Copy out all the lines of the data precisely, omitting any pictures.

◆ **EXERCISE DATA**
BEGIN

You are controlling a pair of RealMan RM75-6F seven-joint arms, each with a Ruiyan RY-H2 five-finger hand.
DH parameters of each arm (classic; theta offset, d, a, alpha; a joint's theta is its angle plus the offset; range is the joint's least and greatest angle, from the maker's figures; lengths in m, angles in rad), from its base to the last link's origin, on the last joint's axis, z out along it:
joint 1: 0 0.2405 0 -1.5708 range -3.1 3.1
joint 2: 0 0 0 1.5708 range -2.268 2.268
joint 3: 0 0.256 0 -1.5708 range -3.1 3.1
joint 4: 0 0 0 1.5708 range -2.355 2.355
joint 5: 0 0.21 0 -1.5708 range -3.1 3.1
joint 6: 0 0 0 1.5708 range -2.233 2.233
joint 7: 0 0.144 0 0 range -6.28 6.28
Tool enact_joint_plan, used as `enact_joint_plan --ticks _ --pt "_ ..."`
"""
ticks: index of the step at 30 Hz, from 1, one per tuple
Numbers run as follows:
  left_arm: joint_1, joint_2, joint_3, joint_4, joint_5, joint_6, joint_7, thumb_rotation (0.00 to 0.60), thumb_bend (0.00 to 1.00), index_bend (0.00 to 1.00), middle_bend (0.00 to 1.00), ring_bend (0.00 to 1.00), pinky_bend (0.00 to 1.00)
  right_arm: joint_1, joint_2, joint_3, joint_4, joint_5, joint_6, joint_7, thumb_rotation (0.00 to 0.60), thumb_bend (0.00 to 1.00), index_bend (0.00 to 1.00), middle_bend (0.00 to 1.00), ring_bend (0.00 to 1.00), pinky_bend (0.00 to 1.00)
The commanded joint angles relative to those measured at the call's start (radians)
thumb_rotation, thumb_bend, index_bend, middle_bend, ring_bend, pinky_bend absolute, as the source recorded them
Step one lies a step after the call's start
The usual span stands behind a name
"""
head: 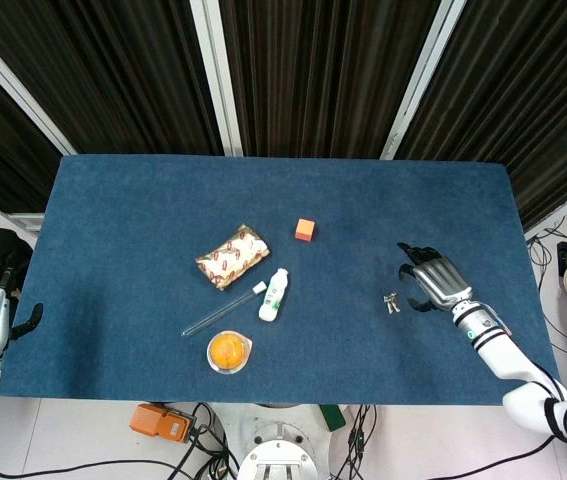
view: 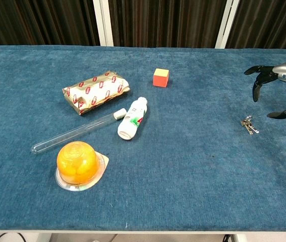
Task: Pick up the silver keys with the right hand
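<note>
The right hand (head: 431, 280) hovered with fingers spread and curved, holding nothing. The silver keys (head: 392, 302) lay flat on the blue table (head: 123, 210) just beside its fingertips (view: 256, 96), toward the thumb side and a little nearer the robot. To grip well, the hand probably needed to lower over them and pinch the bunch from above. The keys looked small, thin and shiny, loosely fanned.

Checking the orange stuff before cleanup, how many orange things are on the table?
2: the orange cube toward the back middle, and the orange fruit cup near the front edge, left of centre.
</note>
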Motion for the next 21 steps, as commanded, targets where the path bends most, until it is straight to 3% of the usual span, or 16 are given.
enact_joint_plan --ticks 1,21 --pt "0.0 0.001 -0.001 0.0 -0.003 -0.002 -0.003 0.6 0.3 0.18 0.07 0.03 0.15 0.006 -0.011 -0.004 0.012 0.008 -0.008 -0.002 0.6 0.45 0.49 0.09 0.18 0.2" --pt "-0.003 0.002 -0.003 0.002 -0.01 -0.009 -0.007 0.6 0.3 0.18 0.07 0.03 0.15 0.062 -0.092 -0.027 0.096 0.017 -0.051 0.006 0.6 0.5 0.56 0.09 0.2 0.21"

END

◆ **SOLUTION**
You are controlling a pair of RealMan RM75-6F seven-joint arms, each with a Ruiyan RY-H2 five-finger hand.
DH parameters of each arm (classic; theta offset, d, a, alpha; a joint's theta is its angle plus the offset; range is the joint's least and greatest angle, from the maker's figures; lengths in m, angles in rad), from its base to the last link's origin, on the last joint's axis, z out along it:
joint 1: 0 0.2405 0 -1.5708 range -3.1 3.1
joint 2: 0 0 0 1.5708 range -2.268 2.268
joint 3: 0 0.256 0 -1.5708 range -3.1 3.1
joint 4: 0 0 0 1.5708 range -2.355 2.355
joint 5: 0 0.21 0 -1.5708 range -3.1 3.1
joint 6: 0 0 0 1.5708 range -2.233 2.233
joint 7: 0 0.144 0 0 range -6.28 6.28
Tool enact_joint_plan, used as `enact_joint_plan --ticks _ --pt "_ ..."`
"""
ticks: index of the step at 30 Hz, from 1, one per tuple
Numbers run as follows:
  left_arm: joint_1, joint_2, joint_3, joint_4, joint_5, joint_6, joint_7, thumb_rotation (0.00 to 0.60), thumb_bend (0.00 to 1.00), index_bend (0.00 to 1.00), middle_bend (0.00 to 1.00), ring_bend (0.00 to 1.00), pinky_bend (0.00 to 1.00)
  right_arm: joint_1, joint_2, joint_3, joint_4, joint_5, joint_6, joint_7, thumb_rotation (0.00 to 0.60), thumb_bend (0.00 to 1.00), index_bend (0.00 to 1.00), middle_bend (0.00 to 1.00), ring_bend (0.00 to 1.00), pinky_bend (0.00 to 1.00)
The commanded joint angles relative to those measured at the call's start (radians)
thumb_rotation, thumb_bend, index_bend, middle_bend, ring_bend, pinky_bend absolute, as the source recorded them
Step one lies a step after the call's start
The usual span stands behind a name
"""
head: 
view: 
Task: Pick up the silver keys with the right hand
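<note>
The right hand (head: 431, 280) hovered with fingers spread and curved, holding nothing. The silver keys (head: 392, 302) lay flat on the blue table (head: 123, 210) just beside its fingertips (view: 256, 96), toward the thumb side and a little nearer the robot. To grip well, the hand probably needed to lower over them and pinch the bunch from above. The keys looked small, thin and shiny, loosely fanned.

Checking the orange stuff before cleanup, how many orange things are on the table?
2: the orange cube toward the back middle, and the orange fruit cup near the front edge, left of centre.
</note>
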Motion for the next 21 steps, as commanded, targets where the path bends most, until it is straight to 3% of the usual span, or 16 are given.
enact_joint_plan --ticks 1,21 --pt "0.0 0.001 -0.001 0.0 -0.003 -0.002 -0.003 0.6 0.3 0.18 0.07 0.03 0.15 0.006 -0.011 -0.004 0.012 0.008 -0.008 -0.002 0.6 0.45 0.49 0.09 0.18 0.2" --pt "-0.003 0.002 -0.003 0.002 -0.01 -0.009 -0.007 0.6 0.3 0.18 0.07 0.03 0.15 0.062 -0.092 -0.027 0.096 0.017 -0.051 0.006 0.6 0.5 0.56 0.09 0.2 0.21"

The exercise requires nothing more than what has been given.